A Rally in Juneau
I never imagined I'd visit Alaska, so one of the delights of the cruise is the surprise of seeing this extraordinary place (though mostly from sail-by range, since our shore visits are pretty brief, only a few hours long). With only half a million residents, and a mostly punishing climate, it doesn't attract people looking for the comforts of civilization.
The Nation cruise was welcomed in Juneau--incredibly the state capital, with something like 32,000 residents--with a rally sponsored by the local chapter of Veterans for Peace. It feels very good to go to a place this remote from the magazine's New York headquarters and discover how much the publication is valued. (Liza and I had a similar experience in, of all places, Hobart, Tasmania, when we visited in 2001. Of course, that was just one subscriber, not scores at a rally.) Aside from that welcome, Juneau consists of a lot of "frontier" shops that welcome the four cruise ships (collective population about 8,000) that are usually docked in the harbor in the summer and try to relieve the visitors of some of their discretionary income.

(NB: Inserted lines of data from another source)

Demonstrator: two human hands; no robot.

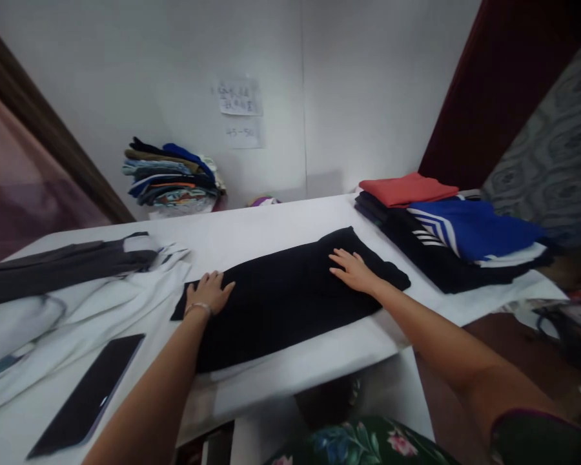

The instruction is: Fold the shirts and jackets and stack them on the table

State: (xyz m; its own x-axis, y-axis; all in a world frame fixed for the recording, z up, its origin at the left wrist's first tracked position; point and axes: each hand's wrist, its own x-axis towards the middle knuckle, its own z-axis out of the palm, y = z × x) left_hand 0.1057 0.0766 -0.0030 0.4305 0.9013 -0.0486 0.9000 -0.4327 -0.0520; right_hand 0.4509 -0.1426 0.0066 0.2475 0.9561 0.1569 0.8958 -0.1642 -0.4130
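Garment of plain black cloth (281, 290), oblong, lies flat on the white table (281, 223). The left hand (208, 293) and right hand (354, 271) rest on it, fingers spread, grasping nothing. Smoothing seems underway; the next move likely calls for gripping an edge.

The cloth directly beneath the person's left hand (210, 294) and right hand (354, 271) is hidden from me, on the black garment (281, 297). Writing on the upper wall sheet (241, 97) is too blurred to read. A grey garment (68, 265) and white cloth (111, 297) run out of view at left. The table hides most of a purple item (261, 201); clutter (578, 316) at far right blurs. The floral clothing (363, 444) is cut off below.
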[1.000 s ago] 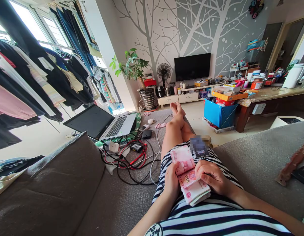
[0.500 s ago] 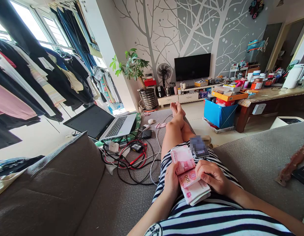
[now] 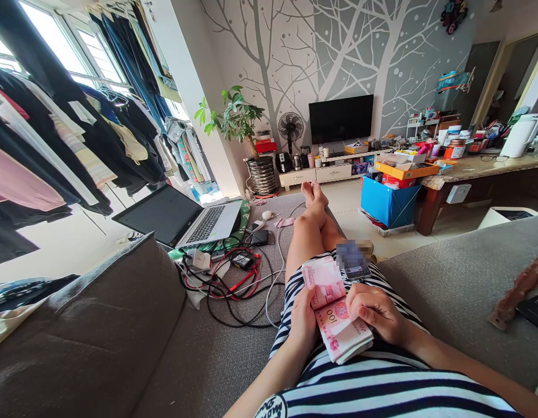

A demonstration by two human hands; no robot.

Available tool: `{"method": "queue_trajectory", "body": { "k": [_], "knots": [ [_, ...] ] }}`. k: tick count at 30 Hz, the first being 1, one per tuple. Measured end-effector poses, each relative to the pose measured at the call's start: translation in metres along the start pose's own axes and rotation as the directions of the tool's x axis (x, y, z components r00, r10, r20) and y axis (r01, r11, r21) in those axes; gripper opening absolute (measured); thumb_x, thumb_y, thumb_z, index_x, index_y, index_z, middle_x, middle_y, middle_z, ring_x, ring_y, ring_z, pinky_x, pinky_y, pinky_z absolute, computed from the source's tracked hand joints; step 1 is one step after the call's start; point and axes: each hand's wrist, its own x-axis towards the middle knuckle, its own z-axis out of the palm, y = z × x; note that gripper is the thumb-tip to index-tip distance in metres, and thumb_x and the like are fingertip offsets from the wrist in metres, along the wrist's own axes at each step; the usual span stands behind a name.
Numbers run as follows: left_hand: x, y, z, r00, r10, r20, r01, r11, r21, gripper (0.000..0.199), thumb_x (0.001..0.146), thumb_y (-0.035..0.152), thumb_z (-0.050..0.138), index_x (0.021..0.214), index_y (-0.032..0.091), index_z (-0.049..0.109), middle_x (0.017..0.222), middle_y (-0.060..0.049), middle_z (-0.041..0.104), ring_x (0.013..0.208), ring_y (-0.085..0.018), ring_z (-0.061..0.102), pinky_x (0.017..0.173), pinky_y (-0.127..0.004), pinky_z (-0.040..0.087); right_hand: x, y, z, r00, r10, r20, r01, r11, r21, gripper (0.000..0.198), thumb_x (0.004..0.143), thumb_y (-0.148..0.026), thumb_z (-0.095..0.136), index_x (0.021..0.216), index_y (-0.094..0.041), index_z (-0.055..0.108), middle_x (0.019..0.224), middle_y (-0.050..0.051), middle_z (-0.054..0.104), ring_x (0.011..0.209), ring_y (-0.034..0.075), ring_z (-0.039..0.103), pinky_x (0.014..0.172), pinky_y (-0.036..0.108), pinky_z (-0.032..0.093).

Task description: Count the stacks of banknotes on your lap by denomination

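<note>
A stack of pink 100 banknotes [image 3: 338, 328] rests on my lap, bent open across its middle so that one part lies toward my knees and the other toward my belly. My left hand [image 3: 304, 319] is closed around the left edge of the stack, its thumb on top. From the right, my right hand [image 3: 375, 310] has its fingers curled over the notes near the fold, pinching at them; its fingertips are partly hidden. Just beyond the notes, a phone [image 3: 356, 270] with a partly blurred screen lies on the striped cloth [image 3: 382, 395] covering my thighs.
Tangled cables [image 3: 234, 284] and an open laptop [image 3: 199, 217] lie on the sofa [image 3: 225, 360] to my left. A dark remote-like object [image 3: 534, 310] is at the far right. Beyond stand a blue storage box [image 3: 386, 203] and a cluttered table [image 3: 477, 165].
The note that stood lifted near the fold now lies flatter on the near part of the stack. My hands stay almost in the same place.
</note>
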Motion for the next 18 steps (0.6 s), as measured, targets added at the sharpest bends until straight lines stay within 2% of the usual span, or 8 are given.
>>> {"method": "queue_trajectory", "body": {
  "k": [4, 9, 11, 13, 15, 18],
  "knots": [
    [-0.002, 0.001, 0.005, 0.993, -0.093, 0.066, 0.098, 0.992, -0.073, 0.021, 0.062, 0.037, 0.071, 0.067, 0.017, 0.068, 0.063, 0.0, 0.065, 0.057, -0.014, 0.054, 0.061, -0.028, 0.045, -0.001, 0.003, 0.001, 1.0, 0.001, -0.011, 0.0, 0.999, 0.035, 0.048, 0.1, -0.048, 0.037, 0.074, -0.018, 0.064, 0.074, 0.005, 0.06, 0.072, 0.018, 0.057, 0.069, 0.031, 0.041],
    [-0.004, 0.005, 0.006, 0.995, -0.081, 0.058, 0.085, 0.994, -0.073, 0.019, 0.062, 0.034, 0.072, 0.062, 0.017, 0.066, 0.059, 0.001, 0.063, 0.053, -0.012, 0.052, 0.057, -0.026, 0.043, -0.002, 0.004, 0.002, 1.0, 0.01, -0.016, -0.01, 1.0, 0.002, 0.042, 0.099, -0.045, 0.043, 0.071, -0.019, 0.061, 0.072, 0.004, 0.058, 0.069, 0.017, 0.055, 0.066, 0.03, 0.04],
    [-0.006, 0.007, 0.007, 0.995, -0.077, 0.064, 0.082, 0.994, -0.074, 0.018, 0.061, 0.033, 0.074, 0.06, 0.016, 0.066, 0.059, 0.001, 0.063, 0.053, -0.012, 0.052, 0.056, -0.025, 0.044, -0.002, 0.007, 0.002, 0.997, 0.034, -0.066, -0.038, 0.998, -0.05, 0.038, 0.096, -0.043, 0.049, 0.069, -0.019, 0.057, 0.069, 0.002, 0.055, 0.067, 0.016, 0.052, 0.064, 0.029, 0.039],
    [-0.007, 0.007, 0.007, 0.99, -0.097, 0.1, 0.107, 0.989, -0.1, 0.018, 0.06, 0.032, 0.075, 0.065, 0.016, 0.069, 0.064, -0.001, 0.067, 0.057, -0.014, 0.057, 0.061, -0.027, 0.047, -0.002, 0.013, 0.003, 0.98, 0.114, -0.163, -0.131, 0.986, -0.101, 0.036, 0.093, -0.043, 0.055, 0.066, -0.019, 0.052, 0.066, 0.0, 0.051, 0.063, 0.015, 0.048, 0.061, 0.027, 0.037],
    [-0.007, 0.006, 0.006, 0.98, -0.127, 0.153, 0.148, 0.98, -0.135, 0.021, 0.06, 0.032, 0.077, 0.073, 0.017, 0.071, 0.073, -0.003, 0.072, 0.063, -0.017, 0.063, 0.067, -0.03, 0.05, -0.002, 0.019, 0.004, 0.937, 0.23, -0.262, -0.266, 0.958, -0.111, 0.035, 0.091, -0.044, 0.058, 0.067, -0.02, 0.05, 0.064, -0.002, 0.047, 0.06, 0.014, 0.043, 0.057, 0.026, 0.034],
    [-0.006, 0.001, 0.004, 0.962, -0.161, 0.221, 0.198, 0.967, -0.157, 0.024, 0.06, 0.03, 0.078, 0.079, 0.016, 0.072, 0.081, -0.005, 0.073, 0.067, -0.018, 0.065, 0.073, -0.033, 0.051, -0.002, 0.025, 0.006, 0.878, 0.358, -0.318, -0.393, 0.918, -0.05, 0.032, 0.091, -0.047, 0.056, 0.074, -0.02, 0.05, 0.066, -0.002, 0.047, 0.06, 0.014, 0.043, 0.056, 0.026, 0.035]
  ]
}}
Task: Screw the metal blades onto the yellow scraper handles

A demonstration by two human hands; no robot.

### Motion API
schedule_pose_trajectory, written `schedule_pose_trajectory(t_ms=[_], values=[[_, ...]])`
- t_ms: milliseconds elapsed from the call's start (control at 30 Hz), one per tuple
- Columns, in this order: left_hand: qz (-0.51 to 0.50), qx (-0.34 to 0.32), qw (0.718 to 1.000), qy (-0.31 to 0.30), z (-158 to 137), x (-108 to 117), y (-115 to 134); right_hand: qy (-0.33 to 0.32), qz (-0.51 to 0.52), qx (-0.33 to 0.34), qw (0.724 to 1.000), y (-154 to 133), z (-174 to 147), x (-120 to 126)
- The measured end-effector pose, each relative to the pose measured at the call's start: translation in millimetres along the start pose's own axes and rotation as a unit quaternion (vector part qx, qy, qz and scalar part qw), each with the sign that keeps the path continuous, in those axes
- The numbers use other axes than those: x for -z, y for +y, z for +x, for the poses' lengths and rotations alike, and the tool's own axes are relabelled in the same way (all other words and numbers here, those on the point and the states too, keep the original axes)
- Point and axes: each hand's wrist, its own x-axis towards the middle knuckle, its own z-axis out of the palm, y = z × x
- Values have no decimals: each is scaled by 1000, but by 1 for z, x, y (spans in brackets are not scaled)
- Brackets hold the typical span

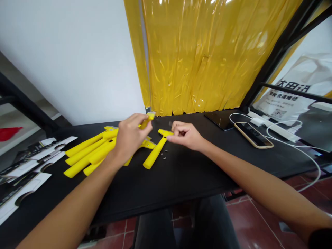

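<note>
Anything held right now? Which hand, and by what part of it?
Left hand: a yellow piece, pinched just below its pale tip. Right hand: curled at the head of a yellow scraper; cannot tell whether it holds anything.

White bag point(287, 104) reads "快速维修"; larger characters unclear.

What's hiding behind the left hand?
Yellow tools poke out on both sides of the left hand. I can't see what's right behind the hand and forearm, because they cover it.
</note>
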Motion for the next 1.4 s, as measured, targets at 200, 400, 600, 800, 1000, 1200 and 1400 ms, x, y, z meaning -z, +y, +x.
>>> schedule_pose_trajectory(t_ms=[200,400,600,800,1000,1200,1400], values=[[-198,170,965,20,12,-1,-9,-181,-197,72,961,24,-1,2],[-387,254,882,-90,12,-3,-5,-228,-223,65,946,32,2,6],[-437,303,835,-139,11,-6,-11,-182,-186,69,963,28,1,0],[-450,317,812,-193,2,-16,-1,84,-166,99,978,1,1,2],[-448,326,799,-235,-6,-21,15,114,-193,123,967,-6,0,5],[-431,313,811,-241,-10,-23,24,96,-217,110,965,0,0,2],[-417,309,823,-230,-14,-27,24,72,-220,120,965,4,0,5]])
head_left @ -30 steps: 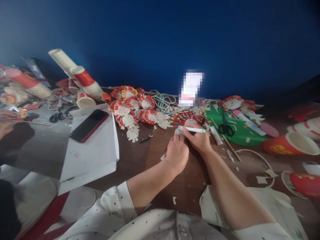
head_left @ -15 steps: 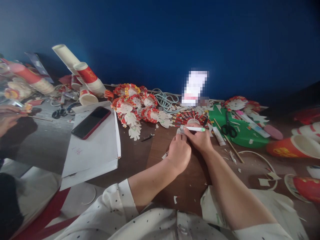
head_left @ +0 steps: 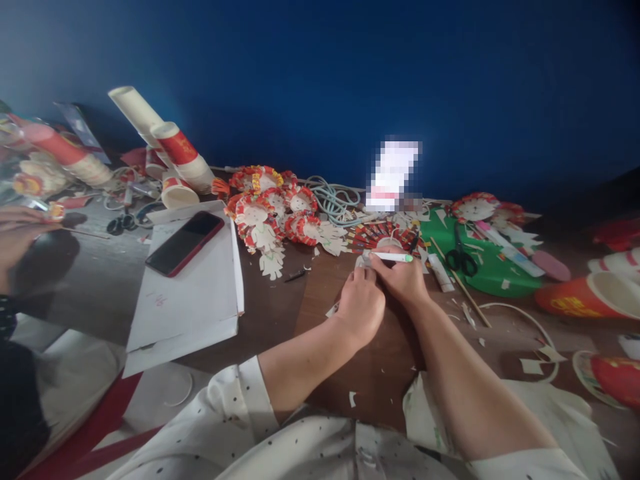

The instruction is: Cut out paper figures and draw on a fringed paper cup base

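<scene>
A white marker [head_left: 393, 257] with a green end lies across my right hand [head_left: 406, 280], whose fingers are closed around it. The marker's tip is down by the fingers of my left hand [head_left: 364, 303]. Those fingers are curled and pressed onto a small white paper piece [head_left: 363, 260] on the table, mostly hidden under both hands. Just beyond my hands is a paper craft with a red striped fringe [head_left: 383, 235]. To its left lie several red-fringed white paper lion shapes [head_left: 273, 220].
A phone [head_left: 186, 243] rests on white board [head_left: 190, 313] at left. Black scissors [head_left: 461, 257] and a green sheet [head_left: 500, 273] are at right, near a glue tube [head_left: 440, 272] and wooden stick [head_left: 470, 297]. Paper cups [head_left: 175, 143] stand at back left. Another person's hand [head_left: 17, 240] works far left.
The whole view has shifted slightly to the right. My hands keep nearly the same pose, with the marker still in my right hand.
</scene>
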Motion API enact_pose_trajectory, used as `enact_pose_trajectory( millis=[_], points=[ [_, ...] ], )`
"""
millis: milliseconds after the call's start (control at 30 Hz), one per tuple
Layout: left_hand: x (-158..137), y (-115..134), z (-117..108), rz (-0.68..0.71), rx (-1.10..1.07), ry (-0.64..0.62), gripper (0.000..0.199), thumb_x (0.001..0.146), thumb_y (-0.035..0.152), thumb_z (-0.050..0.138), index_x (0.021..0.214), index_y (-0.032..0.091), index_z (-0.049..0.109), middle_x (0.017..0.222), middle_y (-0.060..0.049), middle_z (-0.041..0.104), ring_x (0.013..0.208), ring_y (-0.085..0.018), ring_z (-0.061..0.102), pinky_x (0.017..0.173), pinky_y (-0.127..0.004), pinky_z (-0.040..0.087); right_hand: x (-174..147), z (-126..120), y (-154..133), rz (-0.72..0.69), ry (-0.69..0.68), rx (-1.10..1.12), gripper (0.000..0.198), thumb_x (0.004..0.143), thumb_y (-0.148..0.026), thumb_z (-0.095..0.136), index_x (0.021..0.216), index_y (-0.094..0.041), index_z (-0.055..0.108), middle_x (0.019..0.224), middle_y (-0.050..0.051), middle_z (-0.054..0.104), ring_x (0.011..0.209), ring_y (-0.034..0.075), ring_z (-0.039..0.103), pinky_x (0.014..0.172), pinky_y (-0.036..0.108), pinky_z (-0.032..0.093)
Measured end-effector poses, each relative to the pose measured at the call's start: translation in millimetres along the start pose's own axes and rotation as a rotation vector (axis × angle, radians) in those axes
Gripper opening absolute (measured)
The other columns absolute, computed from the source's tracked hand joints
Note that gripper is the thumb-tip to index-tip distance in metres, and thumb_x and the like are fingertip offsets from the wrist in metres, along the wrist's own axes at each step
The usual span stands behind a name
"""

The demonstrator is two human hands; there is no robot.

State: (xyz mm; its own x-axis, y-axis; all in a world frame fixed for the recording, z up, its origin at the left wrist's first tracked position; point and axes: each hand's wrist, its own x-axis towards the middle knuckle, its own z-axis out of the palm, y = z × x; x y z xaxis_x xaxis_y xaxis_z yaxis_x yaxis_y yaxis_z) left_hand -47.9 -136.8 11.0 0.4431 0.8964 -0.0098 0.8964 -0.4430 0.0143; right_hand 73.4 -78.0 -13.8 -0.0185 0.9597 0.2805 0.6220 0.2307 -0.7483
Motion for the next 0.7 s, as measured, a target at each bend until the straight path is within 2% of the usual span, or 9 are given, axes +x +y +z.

A couple of days later, we stopped in Ketchikan, a city of about 8,000 that is even more incredibly the state's fourth largest. As we were walking around downtown on an unusually warm and sunny day, we ran into a couple of locals and started talking with them. I asked what happened to all the tourist shops in the winter when the cruise ships were tooling around the Caribbean instead of the frigid Alaskan waters. One of the Ketchikaners--who now found the town too crowded and moved out into the hills outside of town--said they get boarded up and their proprietors head down to the Caribbean themselves. Of about forty jewelry stores, only one is locally owned. The principal occupation of many, he told me, is selling drugs, and the jewelry shops are a fine way to launder the proceeds.
Ketchikan used to be a rough town. The New York Hotel, on the main drag, used to rent rooms for $2 a night. Next door was a strip club. Up the street was a red-light district. Then in the early 1990s the cruise ships started coming. The New York hotel was renovated and jacked its room rates up to $100-150. The strip club closed, and the red light district is now memorialized by Dolly's, a museum and gift shop with a woman in nineteenth-century prostitute's dress chatting up passersby.
Memo to Annabelle: no apology necessary on the diapers. The personal is political, after all.